* _Exercise requirements_: Filter the records below, keeping only lines with the string "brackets".

* _Data to process_:
***

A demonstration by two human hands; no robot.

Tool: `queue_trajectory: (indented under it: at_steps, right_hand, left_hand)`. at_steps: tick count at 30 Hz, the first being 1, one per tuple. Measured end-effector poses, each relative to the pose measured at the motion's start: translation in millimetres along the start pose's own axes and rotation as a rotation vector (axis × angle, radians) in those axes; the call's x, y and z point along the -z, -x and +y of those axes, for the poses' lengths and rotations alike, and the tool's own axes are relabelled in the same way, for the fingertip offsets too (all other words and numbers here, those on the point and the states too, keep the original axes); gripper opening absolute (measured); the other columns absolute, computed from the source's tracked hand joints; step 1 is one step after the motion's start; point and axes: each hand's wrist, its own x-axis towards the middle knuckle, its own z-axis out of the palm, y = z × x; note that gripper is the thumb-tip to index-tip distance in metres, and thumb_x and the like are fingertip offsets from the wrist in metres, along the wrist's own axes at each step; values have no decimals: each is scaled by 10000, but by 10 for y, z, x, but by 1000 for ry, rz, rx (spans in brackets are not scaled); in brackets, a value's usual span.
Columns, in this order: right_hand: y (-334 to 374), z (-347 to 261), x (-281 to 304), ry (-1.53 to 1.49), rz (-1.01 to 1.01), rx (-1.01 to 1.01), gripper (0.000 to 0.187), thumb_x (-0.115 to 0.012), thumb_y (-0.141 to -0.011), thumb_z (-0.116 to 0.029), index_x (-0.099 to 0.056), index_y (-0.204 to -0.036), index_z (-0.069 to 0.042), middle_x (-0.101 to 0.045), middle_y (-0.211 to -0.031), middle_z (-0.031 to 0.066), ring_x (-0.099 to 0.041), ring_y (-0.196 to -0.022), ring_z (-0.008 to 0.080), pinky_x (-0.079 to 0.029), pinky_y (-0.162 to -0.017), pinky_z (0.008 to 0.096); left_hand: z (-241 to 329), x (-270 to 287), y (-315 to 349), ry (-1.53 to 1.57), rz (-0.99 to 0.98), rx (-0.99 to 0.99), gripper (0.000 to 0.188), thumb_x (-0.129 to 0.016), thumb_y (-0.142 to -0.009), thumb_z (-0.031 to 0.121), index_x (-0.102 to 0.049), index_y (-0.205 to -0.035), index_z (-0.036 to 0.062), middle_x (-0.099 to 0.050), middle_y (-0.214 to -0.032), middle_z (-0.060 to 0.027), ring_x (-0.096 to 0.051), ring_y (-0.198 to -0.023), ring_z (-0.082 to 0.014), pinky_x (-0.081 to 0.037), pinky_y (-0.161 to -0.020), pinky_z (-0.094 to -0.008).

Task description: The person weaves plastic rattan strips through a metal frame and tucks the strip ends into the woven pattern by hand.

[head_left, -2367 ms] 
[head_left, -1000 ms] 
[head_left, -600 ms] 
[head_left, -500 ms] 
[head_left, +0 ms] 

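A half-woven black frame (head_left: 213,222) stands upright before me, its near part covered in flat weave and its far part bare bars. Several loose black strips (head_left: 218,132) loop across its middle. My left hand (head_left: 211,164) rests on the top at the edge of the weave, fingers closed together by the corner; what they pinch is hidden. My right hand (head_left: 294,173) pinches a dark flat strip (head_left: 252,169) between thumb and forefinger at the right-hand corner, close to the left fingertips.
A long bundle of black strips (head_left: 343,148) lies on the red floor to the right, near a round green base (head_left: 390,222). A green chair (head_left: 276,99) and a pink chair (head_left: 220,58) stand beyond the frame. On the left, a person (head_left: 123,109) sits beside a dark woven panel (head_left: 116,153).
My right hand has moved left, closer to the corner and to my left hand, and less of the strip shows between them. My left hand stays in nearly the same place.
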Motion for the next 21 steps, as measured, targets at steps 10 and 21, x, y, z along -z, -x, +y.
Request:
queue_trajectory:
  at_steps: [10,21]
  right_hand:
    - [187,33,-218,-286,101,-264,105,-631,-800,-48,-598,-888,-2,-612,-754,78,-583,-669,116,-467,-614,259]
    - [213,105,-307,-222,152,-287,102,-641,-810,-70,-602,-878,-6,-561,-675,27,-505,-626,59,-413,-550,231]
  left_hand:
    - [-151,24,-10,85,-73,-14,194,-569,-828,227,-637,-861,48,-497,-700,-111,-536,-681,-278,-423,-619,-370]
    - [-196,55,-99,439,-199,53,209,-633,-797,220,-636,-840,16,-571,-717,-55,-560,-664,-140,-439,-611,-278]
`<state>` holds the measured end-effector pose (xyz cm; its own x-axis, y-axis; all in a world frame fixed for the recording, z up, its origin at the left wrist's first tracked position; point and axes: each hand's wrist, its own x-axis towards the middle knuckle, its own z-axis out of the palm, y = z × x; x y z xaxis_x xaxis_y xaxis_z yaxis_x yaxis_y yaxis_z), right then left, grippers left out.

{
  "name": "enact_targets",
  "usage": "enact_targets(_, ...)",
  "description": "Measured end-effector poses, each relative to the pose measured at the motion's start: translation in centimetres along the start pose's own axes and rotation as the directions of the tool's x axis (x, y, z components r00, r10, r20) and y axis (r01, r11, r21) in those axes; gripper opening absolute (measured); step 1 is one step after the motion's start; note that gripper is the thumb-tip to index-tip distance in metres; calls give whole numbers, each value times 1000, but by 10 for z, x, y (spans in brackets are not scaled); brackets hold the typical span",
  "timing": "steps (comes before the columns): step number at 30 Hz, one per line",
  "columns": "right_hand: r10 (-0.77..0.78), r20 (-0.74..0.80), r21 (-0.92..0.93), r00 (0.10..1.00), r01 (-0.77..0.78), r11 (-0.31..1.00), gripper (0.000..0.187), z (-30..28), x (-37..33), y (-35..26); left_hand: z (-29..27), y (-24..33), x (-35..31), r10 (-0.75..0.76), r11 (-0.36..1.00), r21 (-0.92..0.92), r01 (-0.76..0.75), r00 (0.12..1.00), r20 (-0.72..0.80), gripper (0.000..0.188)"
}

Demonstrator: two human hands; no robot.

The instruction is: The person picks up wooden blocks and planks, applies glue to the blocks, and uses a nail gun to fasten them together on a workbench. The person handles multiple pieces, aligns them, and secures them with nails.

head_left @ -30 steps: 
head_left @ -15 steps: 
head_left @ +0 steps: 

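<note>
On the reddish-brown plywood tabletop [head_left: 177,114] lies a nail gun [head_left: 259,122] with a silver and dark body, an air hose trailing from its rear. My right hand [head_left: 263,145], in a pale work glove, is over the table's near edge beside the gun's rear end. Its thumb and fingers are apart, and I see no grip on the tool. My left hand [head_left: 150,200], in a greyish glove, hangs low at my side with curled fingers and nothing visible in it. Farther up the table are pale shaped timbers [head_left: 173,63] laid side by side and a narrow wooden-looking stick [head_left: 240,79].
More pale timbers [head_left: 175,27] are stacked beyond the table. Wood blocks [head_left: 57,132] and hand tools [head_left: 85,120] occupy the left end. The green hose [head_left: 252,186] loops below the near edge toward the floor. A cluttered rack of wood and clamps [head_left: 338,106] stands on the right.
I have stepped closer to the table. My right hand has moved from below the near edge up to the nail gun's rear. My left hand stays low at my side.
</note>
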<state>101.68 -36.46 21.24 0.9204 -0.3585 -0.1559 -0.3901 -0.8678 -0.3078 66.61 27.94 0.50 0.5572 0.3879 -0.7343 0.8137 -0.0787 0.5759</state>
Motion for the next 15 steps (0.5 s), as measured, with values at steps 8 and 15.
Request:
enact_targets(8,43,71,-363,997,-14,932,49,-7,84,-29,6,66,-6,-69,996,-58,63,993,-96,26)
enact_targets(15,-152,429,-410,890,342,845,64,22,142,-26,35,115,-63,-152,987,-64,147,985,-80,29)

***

* _Output below_:
Tool: `queue_trajectory: (indented under it: at_steps, right_hand, left_hand)`. at_steps: tick count at 30 Hz, the first being 1, one per tuple. Measured end-effector poses, each relative to the pose measured at the motion's start: translation in millimetres along the start pose's own axes and rotation as a rotation vector (axis × angle, radians) in those axes; the call's x, y and z point along the -z, -x and +y of those axes, for the poses' lengths and rotations alike, and the tool's own axes are relabelled in the same way, for the fingertip offsets too (all other words and numbers here, those on the point and the states too, keep the original axes); gripper opening absolute (measured); the other columns absolute, computed from the source's tracked hand joints; step 1 is one step after the motion's start; point and axes: each hand's wrist, its own x-axis towards the middle knuckle, its own z-axis out of the palm, y = z × x; note that gripper is the thumb-tip to index-tip distance in metres, and thumb_x and the like are fingertip offsets from the wrist in metres, along the wrist's own axes at each step; values have no decimals: each is scaled by 10000, but by 10 for y, z, x, but by 1000 for ry, rz, rx (spans in brackets are not scaled); in brackets, a value's usual span.
  "description": "Measured end-effector poses, each relative to the pose measured at the motion's start: translation in centimetres along the start pose's own axes and rotation as the directions of the tool's x axis (x, y, z components r00, r10, r20) and y axis (r01, r11, r21) in those axes; gripper opening absolute (measured); step 1 is one step after the motion's start; note that gripper is the thumb-tip to index-tip distance in metres; calls give whole numbers, each value times 1000, but by 10 for z, x, y (spans in brackets are not scaled); brackets hold the typical span",

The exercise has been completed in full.